Скажи изюм - Василий Аксенов
Шрифт:
Интервал:
Закладка:
– Бразилия! – вскричали «новофокусники» в удивительном возбуждении. Конечности сами по себе заходили в ритме самбы. Начавшись на веранде, самба быстро распространилась по всей даче. Гости стучали каблуками и дергали задками, и, хотя у некоторых самба смахивала на фрейлахс, в целом получалось зажигательно. Даже снисходительно улыбавшийся Шуз Жеребятников зашевелил лакированными штиблетами, ну, а потом уж, по-блатному подняв неподвижное лицо, дунул во всю богатырскую мощь – эх, Бразилия!
– Ну, а русское наше, первое издание мы у себя в Белокаменной выпустим! Правильно, господа? – прокричал в вихре самбы Огородников.
– А как? А как? – отстукивали самбисты.
– А очень просто! Стукачей здесь нет?
– По рубцу!
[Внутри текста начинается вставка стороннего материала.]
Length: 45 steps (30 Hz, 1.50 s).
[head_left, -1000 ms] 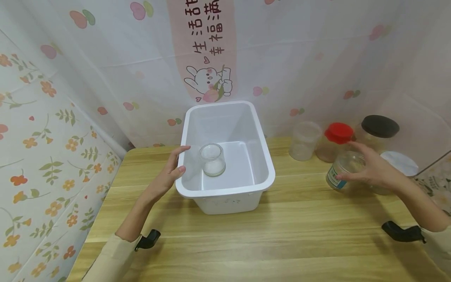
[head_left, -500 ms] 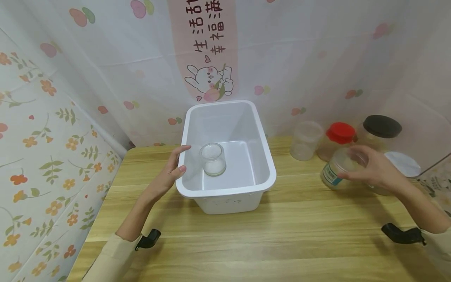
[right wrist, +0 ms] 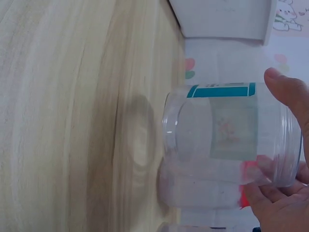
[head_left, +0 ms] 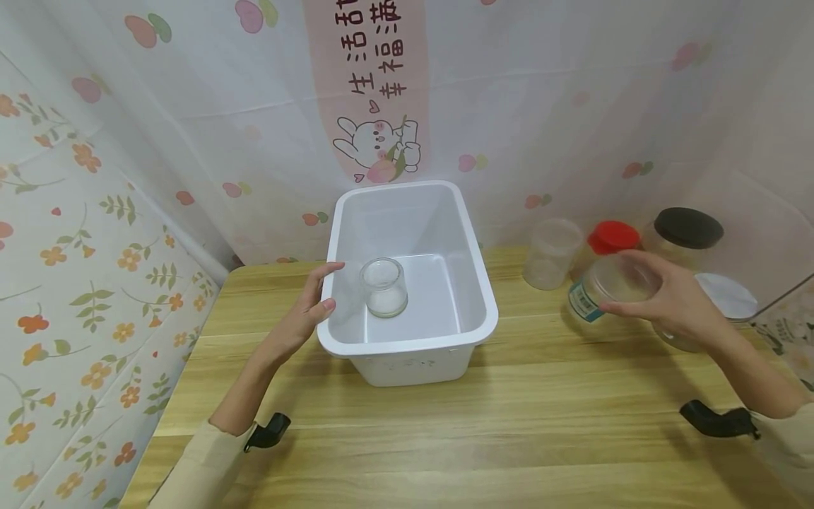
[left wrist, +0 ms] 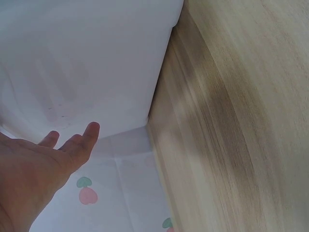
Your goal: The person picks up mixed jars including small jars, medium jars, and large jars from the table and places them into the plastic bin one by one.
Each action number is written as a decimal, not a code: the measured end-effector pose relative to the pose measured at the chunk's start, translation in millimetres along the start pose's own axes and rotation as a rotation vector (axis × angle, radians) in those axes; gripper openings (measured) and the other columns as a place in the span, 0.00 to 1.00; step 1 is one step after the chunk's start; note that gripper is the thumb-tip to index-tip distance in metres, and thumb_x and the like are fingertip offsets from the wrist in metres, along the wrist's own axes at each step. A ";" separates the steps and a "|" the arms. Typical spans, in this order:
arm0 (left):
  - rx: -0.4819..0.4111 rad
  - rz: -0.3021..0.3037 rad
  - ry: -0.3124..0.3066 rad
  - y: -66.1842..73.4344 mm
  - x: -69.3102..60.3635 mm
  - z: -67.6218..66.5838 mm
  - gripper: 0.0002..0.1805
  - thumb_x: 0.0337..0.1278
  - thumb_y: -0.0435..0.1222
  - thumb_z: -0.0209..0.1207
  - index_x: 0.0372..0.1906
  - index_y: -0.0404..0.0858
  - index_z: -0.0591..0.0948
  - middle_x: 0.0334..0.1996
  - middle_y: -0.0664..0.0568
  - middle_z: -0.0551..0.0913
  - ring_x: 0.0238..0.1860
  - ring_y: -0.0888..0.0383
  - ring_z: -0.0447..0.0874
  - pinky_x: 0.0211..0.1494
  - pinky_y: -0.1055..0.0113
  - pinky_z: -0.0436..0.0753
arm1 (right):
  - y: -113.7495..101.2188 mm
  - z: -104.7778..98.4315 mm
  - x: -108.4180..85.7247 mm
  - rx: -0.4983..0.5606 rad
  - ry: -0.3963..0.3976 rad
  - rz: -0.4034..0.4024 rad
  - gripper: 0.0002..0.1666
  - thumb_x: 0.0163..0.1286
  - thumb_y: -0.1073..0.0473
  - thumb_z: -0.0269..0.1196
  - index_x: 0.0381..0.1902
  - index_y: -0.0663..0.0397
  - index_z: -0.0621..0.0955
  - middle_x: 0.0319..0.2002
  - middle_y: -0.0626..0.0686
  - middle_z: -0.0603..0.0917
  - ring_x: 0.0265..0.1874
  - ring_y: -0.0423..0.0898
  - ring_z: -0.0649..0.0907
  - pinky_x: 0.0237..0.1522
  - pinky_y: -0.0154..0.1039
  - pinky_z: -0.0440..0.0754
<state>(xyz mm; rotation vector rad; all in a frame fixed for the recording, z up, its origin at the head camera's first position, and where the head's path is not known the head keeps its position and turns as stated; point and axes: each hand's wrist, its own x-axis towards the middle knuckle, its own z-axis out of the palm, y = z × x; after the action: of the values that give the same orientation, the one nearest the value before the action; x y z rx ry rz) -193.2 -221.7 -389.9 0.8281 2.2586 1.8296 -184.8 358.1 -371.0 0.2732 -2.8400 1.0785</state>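
Above the table (head_left: 509, 438), the right hand (head_left: 680, 300) grips a clear jar (head_left: 613, 281), partly hiding a red-lidded jar (head_left: 613, 236); the left hand (head_left: 302, 311), loosely spread, lies at the tub (head_left: 407, 348)'s rim

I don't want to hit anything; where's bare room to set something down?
Bare: the wooden tabletop in front of the white rectangular plastic tub, between the cream sleeves; also the tub's floor right of its clear round jar. Crowded: the far right, where the right grip holds a clear teal-labelled jar near the red-lidded jar and black-lidded jar.
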 end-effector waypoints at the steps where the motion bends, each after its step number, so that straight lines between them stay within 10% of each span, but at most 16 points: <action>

Глухо! – отщелкивал Шуз. – Откуда здесь стукачам взяться?! Одичал ты на Западе, Макс! – Сам-то он прекрасно понимал, что именно для стукачей и разыгрывается сейчас вся эта самба.
– Вот вы, конечно, не стукач, сударь? – спросил Огородников у танцующего рядом молодого человека в норвежском свитере с оленями.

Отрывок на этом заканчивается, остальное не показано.